- TASK GOAL: Throughout the listing that follows, find each line with the word "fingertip" and copy it.

- GIVEN MATERIAL:
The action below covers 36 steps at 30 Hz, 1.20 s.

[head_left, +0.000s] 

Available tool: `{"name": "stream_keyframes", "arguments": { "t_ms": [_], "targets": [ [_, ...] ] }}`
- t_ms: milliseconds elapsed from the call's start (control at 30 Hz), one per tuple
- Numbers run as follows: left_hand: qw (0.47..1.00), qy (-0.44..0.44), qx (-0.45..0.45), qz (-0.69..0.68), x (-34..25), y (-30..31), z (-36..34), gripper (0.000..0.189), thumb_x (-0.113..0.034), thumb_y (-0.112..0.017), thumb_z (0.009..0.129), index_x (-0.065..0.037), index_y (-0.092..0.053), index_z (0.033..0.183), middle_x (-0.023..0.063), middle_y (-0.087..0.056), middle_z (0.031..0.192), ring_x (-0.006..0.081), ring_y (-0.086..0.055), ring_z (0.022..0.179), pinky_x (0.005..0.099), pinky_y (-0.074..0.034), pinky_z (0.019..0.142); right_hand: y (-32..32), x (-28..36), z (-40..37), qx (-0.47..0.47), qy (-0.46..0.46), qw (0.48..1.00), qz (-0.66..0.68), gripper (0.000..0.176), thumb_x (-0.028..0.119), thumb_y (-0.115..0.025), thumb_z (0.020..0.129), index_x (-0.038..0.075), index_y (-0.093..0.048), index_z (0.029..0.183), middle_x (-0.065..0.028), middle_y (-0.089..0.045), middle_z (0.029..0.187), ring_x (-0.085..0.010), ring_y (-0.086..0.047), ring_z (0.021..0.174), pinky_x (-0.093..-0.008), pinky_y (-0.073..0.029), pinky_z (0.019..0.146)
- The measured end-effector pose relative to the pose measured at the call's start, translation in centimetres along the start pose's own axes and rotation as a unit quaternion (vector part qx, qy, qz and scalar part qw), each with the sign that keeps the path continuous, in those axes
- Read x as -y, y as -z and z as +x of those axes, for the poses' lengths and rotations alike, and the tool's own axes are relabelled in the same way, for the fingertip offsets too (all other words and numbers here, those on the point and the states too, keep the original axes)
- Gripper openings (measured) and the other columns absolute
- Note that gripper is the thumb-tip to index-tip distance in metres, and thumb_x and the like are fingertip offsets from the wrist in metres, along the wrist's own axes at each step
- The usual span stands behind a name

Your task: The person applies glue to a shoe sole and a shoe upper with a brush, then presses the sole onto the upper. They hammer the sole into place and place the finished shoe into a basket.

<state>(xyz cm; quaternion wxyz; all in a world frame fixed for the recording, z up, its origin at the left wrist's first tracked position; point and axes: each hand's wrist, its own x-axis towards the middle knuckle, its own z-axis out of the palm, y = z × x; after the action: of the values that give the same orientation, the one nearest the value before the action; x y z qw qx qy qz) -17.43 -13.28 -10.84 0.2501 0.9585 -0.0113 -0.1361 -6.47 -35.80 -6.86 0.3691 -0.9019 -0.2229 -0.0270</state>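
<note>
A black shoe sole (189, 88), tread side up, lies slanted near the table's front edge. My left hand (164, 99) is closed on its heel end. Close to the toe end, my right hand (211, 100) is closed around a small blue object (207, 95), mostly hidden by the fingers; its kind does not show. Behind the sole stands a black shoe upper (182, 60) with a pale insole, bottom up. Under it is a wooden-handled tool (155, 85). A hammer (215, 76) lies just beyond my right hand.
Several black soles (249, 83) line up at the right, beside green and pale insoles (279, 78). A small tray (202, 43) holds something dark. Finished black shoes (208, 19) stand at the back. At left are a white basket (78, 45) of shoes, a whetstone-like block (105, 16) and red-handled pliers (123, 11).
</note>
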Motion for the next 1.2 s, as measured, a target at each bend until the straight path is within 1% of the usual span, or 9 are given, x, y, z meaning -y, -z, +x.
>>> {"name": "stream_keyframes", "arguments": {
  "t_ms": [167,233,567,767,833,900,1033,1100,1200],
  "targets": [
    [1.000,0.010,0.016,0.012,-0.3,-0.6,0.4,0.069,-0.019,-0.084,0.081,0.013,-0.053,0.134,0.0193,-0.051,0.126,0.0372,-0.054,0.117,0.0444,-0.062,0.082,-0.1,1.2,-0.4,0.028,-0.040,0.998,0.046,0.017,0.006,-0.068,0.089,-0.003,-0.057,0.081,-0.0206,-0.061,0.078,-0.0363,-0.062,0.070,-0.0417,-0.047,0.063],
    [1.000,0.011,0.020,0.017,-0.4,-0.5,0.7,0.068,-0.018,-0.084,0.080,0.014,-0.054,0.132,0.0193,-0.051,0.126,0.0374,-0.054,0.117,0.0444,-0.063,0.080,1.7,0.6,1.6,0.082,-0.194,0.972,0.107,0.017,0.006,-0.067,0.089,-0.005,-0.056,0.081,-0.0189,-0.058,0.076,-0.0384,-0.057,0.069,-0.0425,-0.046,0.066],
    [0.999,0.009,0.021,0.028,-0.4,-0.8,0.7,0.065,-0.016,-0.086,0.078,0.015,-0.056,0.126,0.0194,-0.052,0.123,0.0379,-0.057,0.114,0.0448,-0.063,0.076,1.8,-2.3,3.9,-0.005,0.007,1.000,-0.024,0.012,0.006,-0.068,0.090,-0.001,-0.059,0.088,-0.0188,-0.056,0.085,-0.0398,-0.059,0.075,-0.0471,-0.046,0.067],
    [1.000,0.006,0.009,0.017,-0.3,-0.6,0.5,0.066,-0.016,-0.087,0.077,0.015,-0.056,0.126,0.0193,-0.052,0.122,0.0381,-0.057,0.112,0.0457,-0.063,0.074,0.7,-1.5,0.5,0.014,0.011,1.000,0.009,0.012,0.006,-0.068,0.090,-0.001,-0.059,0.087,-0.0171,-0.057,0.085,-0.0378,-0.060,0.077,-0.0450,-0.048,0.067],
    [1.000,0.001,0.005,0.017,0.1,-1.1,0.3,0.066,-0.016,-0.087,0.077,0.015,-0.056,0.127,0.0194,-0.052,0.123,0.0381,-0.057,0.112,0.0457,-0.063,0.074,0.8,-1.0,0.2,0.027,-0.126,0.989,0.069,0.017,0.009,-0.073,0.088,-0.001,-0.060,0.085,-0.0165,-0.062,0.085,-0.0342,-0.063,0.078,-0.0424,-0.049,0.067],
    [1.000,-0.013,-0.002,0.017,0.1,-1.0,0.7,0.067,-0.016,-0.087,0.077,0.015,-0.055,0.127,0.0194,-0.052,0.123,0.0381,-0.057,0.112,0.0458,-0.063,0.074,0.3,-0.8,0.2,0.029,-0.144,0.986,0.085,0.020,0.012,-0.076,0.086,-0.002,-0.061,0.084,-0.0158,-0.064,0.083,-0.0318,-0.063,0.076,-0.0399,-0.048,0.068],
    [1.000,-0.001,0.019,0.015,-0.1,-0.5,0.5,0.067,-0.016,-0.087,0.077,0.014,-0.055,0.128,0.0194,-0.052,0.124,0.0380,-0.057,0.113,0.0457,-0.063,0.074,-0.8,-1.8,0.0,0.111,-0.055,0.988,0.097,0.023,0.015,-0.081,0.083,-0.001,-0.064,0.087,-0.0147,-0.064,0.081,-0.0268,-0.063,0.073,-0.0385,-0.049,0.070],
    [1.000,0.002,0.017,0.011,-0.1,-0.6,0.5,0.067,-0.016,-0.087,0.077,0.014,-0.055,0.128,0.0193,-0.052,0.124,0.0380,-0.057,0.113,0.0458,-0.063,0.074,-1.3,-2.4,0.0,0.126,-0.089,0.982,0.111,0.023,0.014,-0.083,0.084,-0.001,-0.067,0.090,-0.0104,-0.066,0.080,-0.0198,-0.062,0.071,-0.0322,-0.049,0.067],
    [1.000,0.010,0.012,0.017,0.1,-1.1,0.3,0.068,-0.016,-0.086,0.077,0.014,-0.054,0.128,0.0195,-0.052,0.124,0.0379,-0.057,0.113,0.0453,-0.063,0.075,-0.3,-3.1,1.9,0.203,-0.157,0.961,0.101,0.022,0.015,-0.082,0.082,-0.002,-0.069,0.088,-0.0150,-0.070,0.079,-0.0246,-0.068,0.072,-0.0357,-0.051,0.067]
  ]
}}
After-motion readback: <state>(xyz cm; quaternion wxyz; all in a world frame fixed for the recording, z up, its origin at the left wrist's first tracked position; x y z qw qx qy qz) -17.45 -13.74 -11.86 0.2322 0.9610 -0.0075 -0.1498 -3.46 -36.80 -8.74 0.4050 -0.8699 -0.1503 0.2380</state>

- SOLUTION FOR THIS PROBLEM:
- Read x as -y, y as -z and z as +x of those axes, for the poses' lengths and rotations alike, and the tool's own axes are relabelled in the same way, for the fingertip offsets too (all other words and numbers here, those on the point and the states too, keep the original axes)
- Note that gripper is the thumb-tip to index-tip distance in metres, and thumb_x and the like are fingertip offsets from the wrist in metres, along the wrist's own axes at each step

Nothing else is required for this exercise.